*** Opening SOURCE INFORMATION ***

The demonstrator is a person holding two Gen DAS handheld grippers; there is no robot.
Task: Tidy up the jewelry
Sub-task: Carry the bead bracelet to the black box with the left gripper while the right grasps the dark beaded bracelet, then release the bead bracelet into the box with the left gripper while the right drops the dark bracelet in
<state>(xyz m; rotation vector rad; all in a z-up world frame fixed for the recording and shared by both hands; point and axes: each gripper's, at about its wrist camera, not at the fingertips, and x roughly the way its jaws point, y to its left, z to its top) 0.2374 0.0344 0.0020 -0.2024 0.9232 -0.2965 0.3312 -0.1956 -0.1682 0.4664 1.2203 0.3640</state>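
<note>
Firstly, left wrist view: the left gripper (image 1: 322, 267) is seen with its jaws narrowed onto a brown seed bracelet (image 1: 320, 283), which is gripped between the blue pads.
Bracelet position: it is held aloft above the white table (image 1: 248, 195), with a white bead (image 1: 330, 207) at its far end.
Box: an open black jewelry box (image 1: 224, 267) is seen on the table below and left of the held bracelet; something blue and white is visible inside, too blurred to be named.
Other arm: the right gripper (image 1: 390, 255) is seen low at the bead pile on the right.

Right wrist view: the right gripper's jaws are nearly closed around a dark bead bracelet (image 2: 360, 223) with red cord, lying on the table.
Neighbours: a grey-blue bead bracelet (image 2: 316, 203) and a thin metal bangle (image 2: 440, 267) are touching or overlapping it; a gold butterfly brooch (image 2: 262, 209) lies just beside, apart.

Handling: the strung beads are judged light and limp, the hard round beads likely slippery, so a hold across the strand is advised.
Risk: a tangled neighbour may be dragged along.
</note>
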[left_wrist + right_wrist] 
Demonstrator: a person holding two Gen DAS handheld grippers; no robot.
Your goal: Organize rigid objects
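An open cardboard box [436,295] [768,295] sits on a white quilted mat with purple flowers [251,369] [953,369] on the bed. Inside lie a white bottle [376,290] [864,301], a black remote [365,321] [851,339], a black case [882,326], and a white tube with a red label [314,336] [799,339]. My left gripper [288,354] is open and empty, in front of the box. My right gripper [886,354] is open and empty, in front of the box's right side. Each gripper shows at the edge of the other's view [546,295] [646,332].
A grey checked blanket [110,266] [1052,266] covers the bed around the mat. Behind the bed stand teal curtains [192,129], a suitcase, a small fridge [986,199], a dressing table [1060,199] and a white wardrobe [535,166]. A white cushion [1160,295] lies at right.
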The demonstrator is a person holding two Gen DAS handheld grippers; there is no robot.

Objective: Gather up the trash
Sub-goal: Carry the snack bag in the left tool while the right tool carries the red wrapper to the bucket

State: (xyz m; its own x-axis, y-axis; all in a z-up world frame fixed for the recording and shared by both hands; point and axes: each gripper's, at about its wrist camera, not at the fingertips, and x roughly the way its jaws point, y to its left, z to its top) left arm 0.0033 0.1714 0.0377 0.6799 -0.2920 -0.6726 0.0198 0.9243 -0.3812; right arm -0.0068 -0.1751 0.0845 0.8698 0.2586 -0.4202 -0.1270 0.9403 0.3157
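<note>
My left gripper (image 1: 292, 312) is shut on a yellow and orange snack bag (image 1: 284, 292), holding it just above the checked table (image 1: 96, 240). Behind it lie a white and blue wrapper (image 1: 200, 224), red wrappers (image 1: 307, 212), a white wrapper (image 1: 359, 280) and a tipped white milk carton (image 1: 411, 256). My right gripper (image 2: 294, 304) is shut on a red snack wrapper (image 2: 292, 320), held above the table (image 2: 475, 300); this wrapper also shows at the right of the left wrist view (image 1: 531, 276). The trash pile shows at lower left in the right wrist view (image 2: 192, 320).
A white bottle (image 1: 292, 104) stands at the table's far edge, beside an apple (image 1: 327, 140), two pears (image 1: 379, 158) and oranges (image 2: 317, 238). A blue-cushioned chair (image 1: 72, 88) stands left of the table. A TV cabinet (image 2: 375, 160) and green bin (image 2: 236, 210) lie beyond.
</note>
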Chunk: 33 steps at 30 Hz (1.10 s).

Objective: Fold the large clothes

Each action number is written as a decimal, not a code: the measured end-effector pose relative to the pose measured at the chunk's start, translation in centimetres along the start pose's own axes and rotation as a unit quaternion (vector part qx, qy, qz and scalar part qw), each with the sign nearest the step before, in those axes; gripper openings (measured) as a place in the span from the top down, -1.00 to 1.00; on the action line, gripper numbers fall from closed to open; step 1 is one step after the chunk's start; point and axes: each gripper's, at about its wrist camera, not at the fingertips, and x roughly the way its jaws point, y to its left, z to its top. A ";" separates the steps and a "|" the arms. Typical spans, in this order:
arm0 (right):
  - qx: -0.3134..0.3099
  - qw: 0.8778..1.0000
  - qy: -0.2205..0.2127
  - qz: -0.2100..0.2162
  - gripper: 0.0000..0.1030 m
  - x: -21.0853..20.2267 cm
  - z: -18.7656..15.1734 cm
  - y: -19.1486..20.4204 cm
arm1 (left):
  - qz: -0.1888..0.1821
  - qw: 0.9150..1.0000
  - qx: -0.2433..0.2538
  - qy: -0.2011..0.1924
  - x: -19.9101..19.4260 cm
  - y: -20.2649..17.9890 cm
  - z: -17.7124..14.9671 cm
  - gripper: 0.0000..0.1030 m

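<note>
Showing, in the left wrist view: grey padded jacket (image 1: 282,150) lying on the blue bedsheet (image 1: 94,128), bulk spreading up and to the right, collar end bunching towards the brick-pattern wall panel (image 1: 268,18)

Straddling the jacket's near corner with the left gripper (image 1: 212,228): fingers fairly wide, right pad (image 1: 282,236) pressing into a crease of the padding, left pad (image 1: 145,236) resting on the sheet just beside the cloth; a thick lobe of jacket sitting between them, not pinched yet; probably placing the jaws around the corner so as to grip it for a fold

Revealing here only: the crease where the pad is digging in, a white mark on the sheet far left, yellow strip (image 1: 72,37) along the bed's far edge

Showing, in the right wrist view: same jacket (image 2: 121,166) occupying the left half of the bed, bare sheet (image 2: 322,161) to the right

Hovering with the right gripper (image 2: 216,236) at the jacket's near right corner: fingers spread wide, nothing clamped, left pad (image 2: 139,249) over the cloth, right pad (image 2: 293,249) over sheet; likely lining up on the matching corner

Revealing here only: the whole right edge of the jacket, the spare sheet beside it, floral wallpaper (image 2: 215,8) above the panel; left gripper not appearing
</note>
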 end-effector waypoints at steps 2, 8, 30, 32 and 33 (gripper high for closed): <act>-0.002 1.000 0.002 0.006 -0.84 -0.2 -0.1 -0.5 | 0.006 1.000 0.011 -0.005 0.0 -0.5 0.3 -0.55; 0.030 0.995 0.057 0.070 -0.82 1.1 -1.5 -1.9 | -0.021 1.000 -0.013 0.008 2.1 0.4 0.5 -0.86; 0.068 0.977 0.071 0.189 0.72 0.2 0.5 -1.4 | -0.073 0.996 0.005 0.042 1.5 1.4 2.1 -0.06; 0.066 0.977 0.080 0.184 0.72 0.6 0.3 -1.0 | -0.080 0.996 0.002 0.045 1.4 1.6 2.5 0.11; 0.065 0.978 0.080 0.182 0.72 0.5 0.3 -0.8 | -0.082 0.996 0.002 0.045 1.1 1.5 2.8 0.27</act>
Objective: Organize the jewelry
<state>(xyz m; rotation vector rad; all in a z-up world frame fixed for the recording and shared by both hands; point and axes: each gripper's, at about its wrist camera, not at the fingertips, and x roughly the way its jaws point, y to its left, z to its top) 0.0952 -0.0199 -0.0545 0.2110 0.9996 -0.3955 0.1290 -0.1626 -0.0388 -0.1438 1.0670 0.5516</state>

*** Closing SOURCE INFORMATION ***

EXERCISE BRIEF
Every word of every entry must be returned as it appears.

SOLUTION FOR THIS TASK
The demonstrator is a person holding two Gen DAS handheld grippers; there is no robot.
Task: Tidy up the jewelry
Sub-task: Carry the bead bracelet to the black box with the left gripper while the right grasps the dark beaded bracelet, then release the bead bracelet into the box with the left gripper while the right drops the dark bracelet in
<state>(xyz m; rotation vector rad; all in a z-up world frame fixed for the recording and shared by both hands; point and axes: each gripper's, at about its wrist camera, not at the fingertips, and x roughly the way its jaws point, y to its left, z to its top) 0.2374 0.0344 0.0020 -0.2024 0.9232 -0.2965 0.3312 -0.1956 -0.1682 0.4664 1.2203 0.3640</state>
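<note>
Firstly, left wrist view: the left gripper (image 1: 322, 267) is seen with its jaws narrowed onto a brown seed bracelet (image 1: 320, 283), which is gripped between the blue pads.
Bracelet position: it is held aloft above the white table (image 1: 248, 195), with a white bead (image 1: 330, 207) at its far end.
Box: an open black jewelry box (image 1: 224, 267) is seen on the table below and left of the held bracelet; something blue and white is visible inside, too blurred to be named.
Other arm: the right gripper (image 1: 390, 255) is seen low at the bead pile on the right.

Right wrist view: the right gripper's jaws are nearly closed around a dark bead bracelet (image 2: 360, 223) with red cord, lying on the table.
Neighbours: a grey-blue bead bracelet (image 2: 316, 203) and a thin metal bangle (image 2: 440, 267) are touching or overlapping it; a gold butterfly brooch (image 2: 262, 209) lies just beside, apart.

Handling: the strung beads are judged light and limp, the hard round beads likely slippery, so a hold across the strand is advised.
Risk: a tangled neighbour may be dragged along.
</note>
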[left_wrist + right_wrist] 
Demonstrator: a person holding two Gen DAS handheld grippers; no robot.
Your goal: Organize rigid objects
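An open cardboard box [436,295] [768,295] sits on a white quilted mat with purple flowers [251,369] [953,369] on the bed. Inside lie a white bottle [376,290] [864,301], a black remote [365,321] [851,339], a black case [882,326], and a white tube with a red label [314,336] [799,339]. My left gripper [288,354] is open and empty, in front of the box. My right gripper [886,354] is open and empty, in front of the box's right side. Each gripper shows at the edge of the other's view [546,295] [646,332].
A grey checked blanket [110,266] [1052,266] covers the bed around the mat. Behind the bed stand teal curtains [192,129], a suitcase, a small fridge [986,199], a dressing table [1060,199] and a white wardrobe [535,166]. A white cushion [1160,295] lies at right.
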The demonstrator is a person holding two Gen DAS handheld grippers; there is no robot.

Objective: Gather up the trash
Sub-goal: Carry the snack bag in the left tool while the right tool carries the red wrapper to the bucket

State: (xyz m; its own x-axis, y-axis; all in a z-up world frame fixed for the recording and shared by both hands; point and axes: each gripper's, at about its wrist camera, not at the fingertips, and x roughly the way its jaws point, y to its left, z to its top) left arm 0.0033 0.1714 0.0377 0.6799 -0.2920 -0.6726 0.0198 0.9243 -0.3812; right arm -0.0068 -0.1751 0.0845 0.8698 0.2586 -0.4202 -0.1270 0.9403 0.3157
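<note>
My left gripper (image 1: 292, 312) is shut on a yellow and orange snack bag (image 1: 284, 292), holding it just above the checked table (image 1: 96, 240). Behind it lie a white and blue wrapper (image 1: 200, 224), red wrappers (image 1: 307, 212), a white wrapper (image 1: 359, 280) and a tipped white milk carton (image 1: 411, 256). My right gripper (image 2: 294, 304) is shut on a red snack wrapper (image 2: 292, 320), held above the table (image 2: 475, 300); this wrapper also shows at the right of the left wrist view (image 1: 531, 276). The trash pile shows at lower left in the right wrist view (image 2: 192, 320).
A white bottle (image 1: 292, 104) stands at the table's far edge, beside an apple (image 1: 327, 140), two pears (image 1: 379, 158) and oranges (image 2: 317, 238). A blue-cushioned chair (image 1: 72, 88) stands left of the table. A TV cabinet (image 2: 375, 160) and green bin (image 2: 236, 210) lie beyond.
</note>
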Chunk: 33 steps at 30 Hz (1.10 s).

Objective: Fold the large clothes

Each action number is written as a decimal, not a code: the measured end-effector pose relative to the pose measured at the chunk's start, translation in centimetres along the start pose's own axes and rotation as a unit quaternion (vector part qx, qy, qz and scalar part qw), each with the sign nearest the step before, in those axes; gripper openings (measured) as a place in the span from the top down, -1.00 to 1.00; on the action line, gripper numbers fall from closed to open; step 1 is one step after the chunk's start; point and axes: each gripper's, at about its wrist camera, not at the fingertips, and x roughly the way its jaws point, y to its left, z to its top. A ";" separates the steps and a "|" the arms. Typical spans, in this order:
arm0 (right):
  - qx: -0.3134..0.3099
  - qw: 0.8778..1.0000
  - qy: -0.2205..0.2127
  - qz: -0.2100..0.2162
  - gripper: 0.0000..0.1030 m
  - x: -21.0853..20.2267 cm
  - z: -18.7656..15.1734 cm
  - y: -19.1486..20.4204 cm
arm1 (left):
  - qz: -0.1888..0.1821
  - qw: 0.9150..1.0000
  - qx: -0.2433..0.2538
  - qy: -0.2011..0.1924
  - x: -19.9101..19.4260 cm
  - y: -20.2649..17.9890 cm
  - z: -17.7124..14.9671 cm
  - gripper: 0.0000..0.1030 m

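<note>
Showing, in the left wrist view: grey padded jacket (image 1: 282,150) lying on the blue bedsheet (image 1: 94,128), bulk spreading up and to the right, collar end bunching towards the brick-pattern wall panel (image 1: 268,18)

Straddling the jacket's near corner with the left gripper (image 1: 212,228): fingers fairly wide, right pad (image 1: 282,236) pressing into a crease of the padding, left pad (image 1: 145,236) resting on the sheet just beside the cloth; a thick lobe of jacket sitting between them, not pinched yet; probably placing the jaws around the corner so as to grip it for a fold

Revealing here only: the crease where the pad is digging in, a white mark on the sheet far left, yellow strip (image 1: 72,37) along the bed's far edge

Showing, in the right wrist view: same jacket (image 2: 121,166) occupying the left half of the bed, bare sheet (image 2: 322,161) to the right

Hovering with the right gripper (image 2: 216,236) at the jacket's near right corner: fingers spread wide, nothing clamped, left pad (image 2: 139,249) over the cloth, right pad (image 2: 293,249) over sheet; likely lining up on the matching corner

Revealing here only: the whole right edge of the jacket, the spare sheet beside it, floral wallpaper (image 2: 215,8) above the panel; left gripper not appearing
</note>
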 end-effector waypoints at steps 2, 8, 30, 32 and 33 (gripper high for closed): <act>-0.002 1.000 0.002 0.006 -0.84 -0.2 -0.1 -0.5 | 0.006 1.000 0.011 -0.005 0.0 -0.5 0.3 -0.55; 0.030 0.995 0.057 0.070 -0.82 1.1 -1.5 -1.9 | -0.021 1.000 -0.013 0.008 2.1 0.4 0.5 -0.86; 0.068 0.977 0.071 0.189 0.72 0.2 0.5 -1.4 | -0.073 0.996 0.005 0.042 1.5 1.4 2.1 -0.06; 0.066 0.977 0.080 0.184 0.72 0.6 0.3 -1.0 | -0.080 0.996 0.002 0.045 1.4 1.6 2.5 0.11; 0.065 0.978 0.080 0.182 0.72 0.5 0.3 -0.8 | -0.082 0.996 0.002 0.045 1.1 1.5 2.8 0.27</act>
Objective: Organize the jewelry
<state>(xyz m; rotation vector rad; all in a z-up world frame fixed for the recording and shared by both hands; point and axes: each gripper's, at about its wrist camera, not at the fingertips, and x roughly the way its jaws point, y to its left, z to its top) 0.0952 -0.0199 -0.0545 0.2110 0.9996 -0.3955 0.1290 -0.1626 -0.0388 -0.1438 1.0670 0.5516</state>

The exercise is fully answered.